Count every line below that holds the word "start", and give the number with no other words.

━━━━━━━━━━

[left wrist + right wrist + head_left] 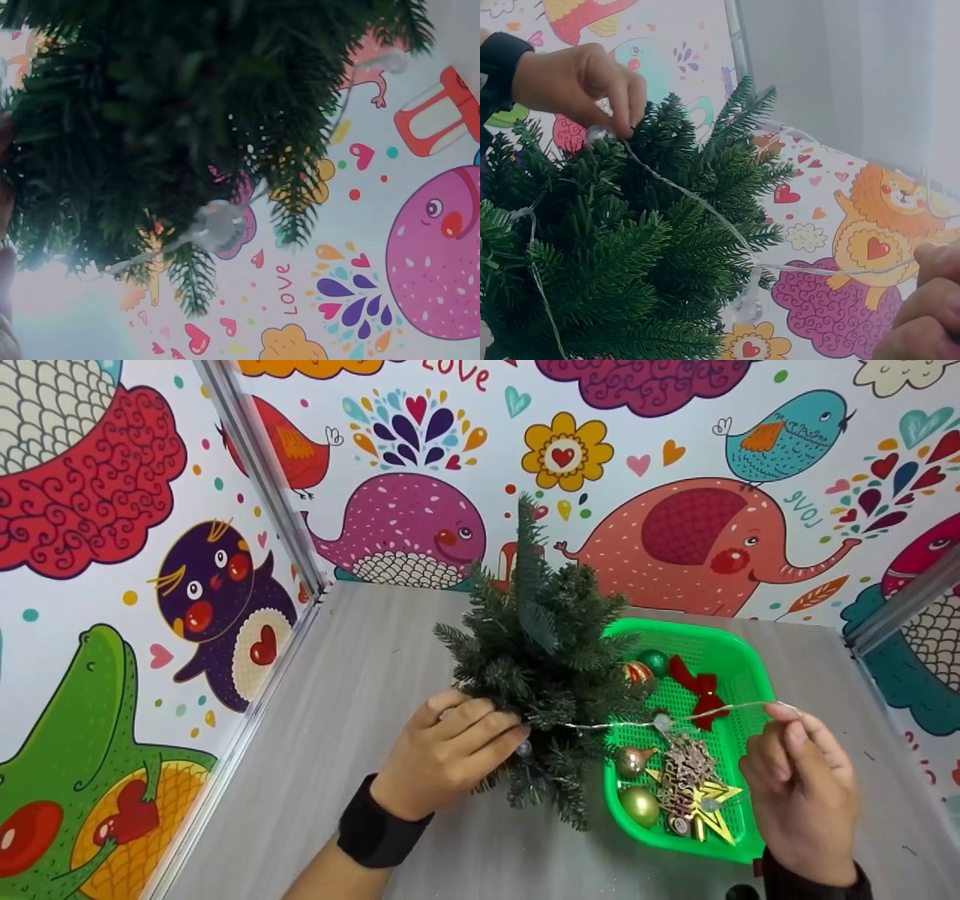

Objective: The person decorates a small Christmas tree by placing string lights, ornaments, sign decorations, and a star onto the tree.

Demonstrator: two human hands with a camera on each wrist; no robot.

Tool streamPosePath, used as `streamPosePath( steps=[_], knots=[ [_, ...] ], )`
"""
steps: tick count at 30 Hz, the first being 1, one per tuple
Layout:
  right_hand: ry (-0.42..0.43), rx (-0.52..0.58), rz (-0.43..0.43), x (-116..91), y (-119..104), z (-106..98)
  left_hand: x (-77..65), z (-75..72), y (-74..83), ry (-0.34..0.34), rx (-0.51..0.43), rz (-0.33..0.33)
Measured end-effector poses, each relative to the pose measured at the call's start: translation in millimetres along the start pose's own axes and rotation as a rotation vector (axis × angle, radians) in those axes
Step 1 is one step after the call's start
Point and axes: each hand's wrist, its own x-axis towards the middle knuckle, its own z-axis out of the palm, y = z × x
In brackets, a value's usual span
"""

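Note:
A small green artificial Christmas tree (547, 675) stands upright on the table. My left hand (450, 746) is at the tree's left front branches. In the right wrist view, its thumb and fingers pinch a clear string-light wire (686, 193) against the foliage. My right hand (806, 787) is over the right side of a green basket and pinches the same wire between thumb and index finger. The stretch between the hands is nearly straight, with a clear bulb (661, 723) hanging from it. Another bulb (219, 225) hangs at the branches in the left wrist view.
The green basket (761, 675) sits right of the tree. In it lie a red bow (703, 690), a green ball (654, 663), gold baubles (640, 807), a gold star (720, 802) and a glittery lettered ornament (684, 772). Cartoon-printed panels (637, 457) enclose the table.

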Motion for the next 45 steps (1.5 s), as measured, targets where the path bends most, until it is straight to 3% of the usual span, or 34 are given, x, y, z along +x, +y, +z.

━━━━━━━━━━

▸ ANSWER SPACE:
2